*Exercise brief*: Exactly as written, retype the listing below, omitting the pictures.

*Dataset extract*:
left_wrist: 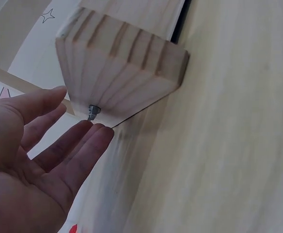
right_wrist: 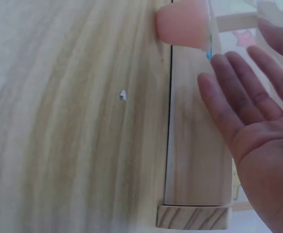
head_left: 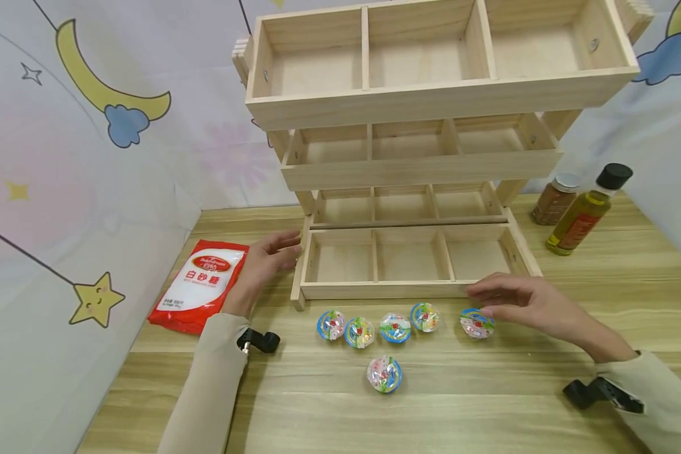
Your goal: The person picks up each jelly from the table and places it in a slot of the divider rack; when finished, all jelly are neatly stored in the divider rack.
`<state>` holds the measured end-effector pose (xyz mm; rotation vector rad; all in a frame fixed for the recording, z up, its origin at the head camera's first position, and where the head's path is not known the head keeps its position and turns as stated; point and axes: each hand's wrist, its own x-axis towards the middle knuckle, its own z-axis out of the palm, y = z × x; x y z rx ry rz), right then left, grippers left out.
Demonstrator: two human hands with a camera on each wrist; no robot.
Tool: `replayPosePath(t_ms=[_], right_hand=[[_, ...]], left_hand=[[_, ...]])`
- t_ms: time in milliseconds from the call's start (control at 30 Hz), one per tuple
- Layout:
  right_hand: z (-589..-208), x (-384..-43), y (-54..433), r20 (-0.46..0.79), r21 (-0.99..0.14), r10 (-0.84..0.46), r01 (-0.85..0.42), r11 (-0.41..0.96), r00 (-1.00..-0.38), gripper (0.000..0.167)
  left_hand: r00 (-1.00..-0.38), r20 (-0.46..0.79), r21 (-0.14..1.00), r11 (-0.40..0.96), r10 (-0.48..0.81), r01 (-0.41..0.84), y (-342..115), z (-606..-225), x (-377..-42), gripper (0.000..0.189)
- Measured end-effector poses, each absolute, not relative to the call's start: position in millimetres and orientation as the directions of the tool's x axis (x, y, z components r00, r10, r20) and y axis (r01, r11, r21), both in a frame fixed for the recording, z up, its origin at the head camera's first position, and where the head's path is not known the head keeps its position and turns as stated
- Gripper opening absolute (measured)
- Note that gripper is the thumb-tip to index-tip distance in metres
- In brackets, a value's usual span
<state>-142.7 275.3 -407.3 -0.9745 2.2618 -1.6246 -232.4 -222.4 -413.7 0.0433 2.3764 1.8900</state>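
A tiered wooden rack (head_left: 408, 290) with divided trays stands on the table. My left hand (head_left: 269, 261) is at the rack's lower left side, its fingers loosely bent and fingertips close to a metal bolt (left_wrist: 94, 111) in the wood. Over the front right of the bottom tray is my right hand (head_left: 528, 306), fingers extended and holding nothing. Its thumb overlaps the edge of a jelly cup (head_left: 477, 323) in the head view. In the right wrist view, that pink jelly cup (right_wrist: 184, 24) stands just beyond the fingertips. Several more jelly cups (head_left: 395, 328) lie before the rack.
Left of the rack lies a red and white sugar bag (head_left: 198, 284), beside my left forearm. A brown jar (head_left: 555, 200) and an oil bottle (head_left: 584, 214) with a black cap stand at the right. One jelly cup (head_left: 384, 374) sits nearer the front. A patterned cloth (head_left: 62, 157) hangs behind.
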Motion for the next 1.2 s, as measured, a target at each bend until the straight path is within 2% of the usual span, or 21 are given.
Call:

*Output of the task*:
left_wrist: 
right_wrist: 
head_left: 
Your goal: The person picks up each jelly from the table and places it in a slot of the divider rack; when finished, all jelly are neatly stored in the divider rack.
`<state>` holds the measured end-effector pose (xyz mm; rotation vector rad; all in a frame fixed for the recording, z up, its origin at the head camera's first position, and where the head's path is not known the head keeps its position and turns as stated; point and axes: each hand's wrist, its own x-axis towards the middle knuckle, its own z-axis out of the palm, y = z × x; x y z rx ry rz), right then left, grippers left out.
Demonstrator: two human hands with a camera on each wrist; no robot.
Tool: `replayPosePath(t_ms=[_], right_hand=[[_, ...]], left_hand=[[_, ...]])`
- t_ms: time in milliseconds from the call's start (control at 30 Hz), one per tuple
- Layout:
  right_hand: z (-589..-208), x (-384..-43), y (-54..433), r20 (-0.46..0.79), r21 (-0.99..0.14), r10 (-0.84..0.46), r01 (-0.85..0.42), r11 (-0.41..0.96), r00 (-1.00..-0.38), gripper (0.000..0.167)
  left_hand: r00 (-1.00..-0.38), r20 (-0.46..0.79), r21 (-0.14..1.00), r11 (-0.40..0.96), r10 (-0.48..0.81), r01 (-0.41..0.84), y (-342..115), z (-606..-225), x (-377..-42), gripper (0.000..0.189)
- Measured end-effector poses, each absolute, not relative to the call's start: position in millimetres and orientation as the directions of the tool's x axis (x, y, z components r00, r10, r20) and y axis (r01, r11, r21), both in a frame fixed for the recording, z up, its origin at the head camera's first position, and where the head's path is not known the head keeps its position and turns as stated
- Gripper opening absolute (measured)
- Note that gripper is the thumb-tip to index-tip distance in metres
- In brackets, a value's usual span
<state>-142.7 275.3 -407.3 -0.9745 2.2618 -1.6246 -232.4 -222.4 -413.7 0.0433 2.3764 1.8900</state>
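A tiered wooden rack (head_left: 408, 290) with divided trays stands on the table. My left hand (head_left: 269, 261) is at the rack's lower left side, its fingers loosely bent and fingertips close to a metal bolt (left_wrist: 94, 111) in the wood. Over the front right of the bottom tray is my right hand (head_left: 528, 306), fingers extended and holding nothing. Its thumb overlaps the edge of a jelly cup (head_left: 477, 323) in the head view. In the right wrist view, that pink jelly cup (right_wrist: 184, 24) stands just beyond the fingertips. Several more jelly cups (head_left: 395, 328) lie before the rack.
Left of the rack lies a red and white sugar bag (head_left: 198, 284), beside my left forearm. A brown jar (head_left: 555, 200) and an oil bottle (head_left: 584, 214) with a black cap stand at the right. One jelly cup (head_left: 384, 374) sits nearer the front. A patterned cloth (head_left: 62, 157) hangs behind.
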Motion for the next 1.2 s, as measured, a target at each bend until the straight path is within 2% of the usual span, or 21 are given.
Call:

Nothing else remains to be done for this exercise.